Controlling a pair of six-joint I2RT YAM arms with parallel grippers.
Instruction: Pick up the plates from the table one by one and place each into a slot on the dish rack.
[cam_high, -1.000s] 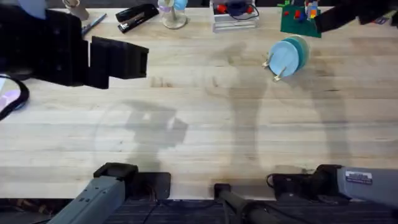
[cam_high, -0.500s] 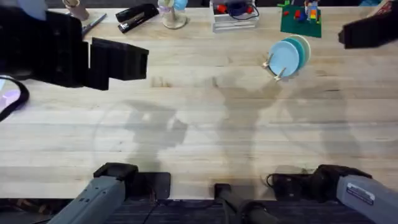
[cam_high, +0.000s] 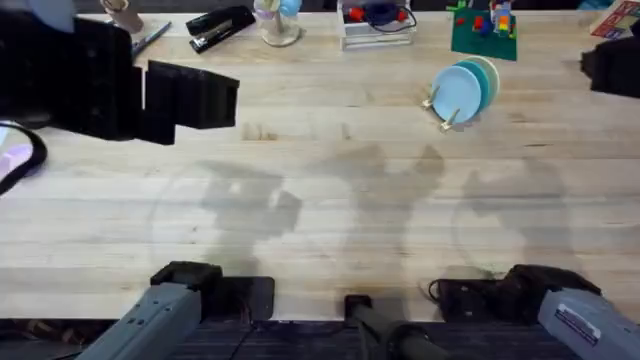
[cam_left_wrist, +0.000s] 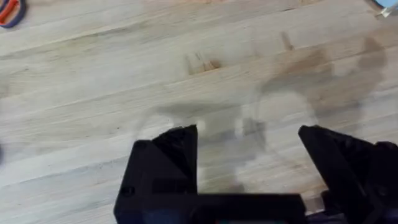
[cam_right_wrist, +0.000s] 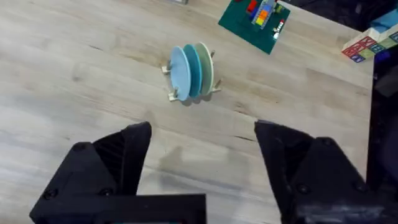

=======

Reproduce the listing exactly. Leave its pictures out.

Controlling a pair of six-joint I2RT YAM arms with parallel grippers.
Instruction: Pick up the plates from the table one by one and place each into a slot on the dish rack.
[cam_high, -1.000s] 
[cam_high, -0.500s] 
[cam_high, +0.000s] 
[cam_left_wrist, +0.000s] 
[cam_right_wrist, +0.000s] 

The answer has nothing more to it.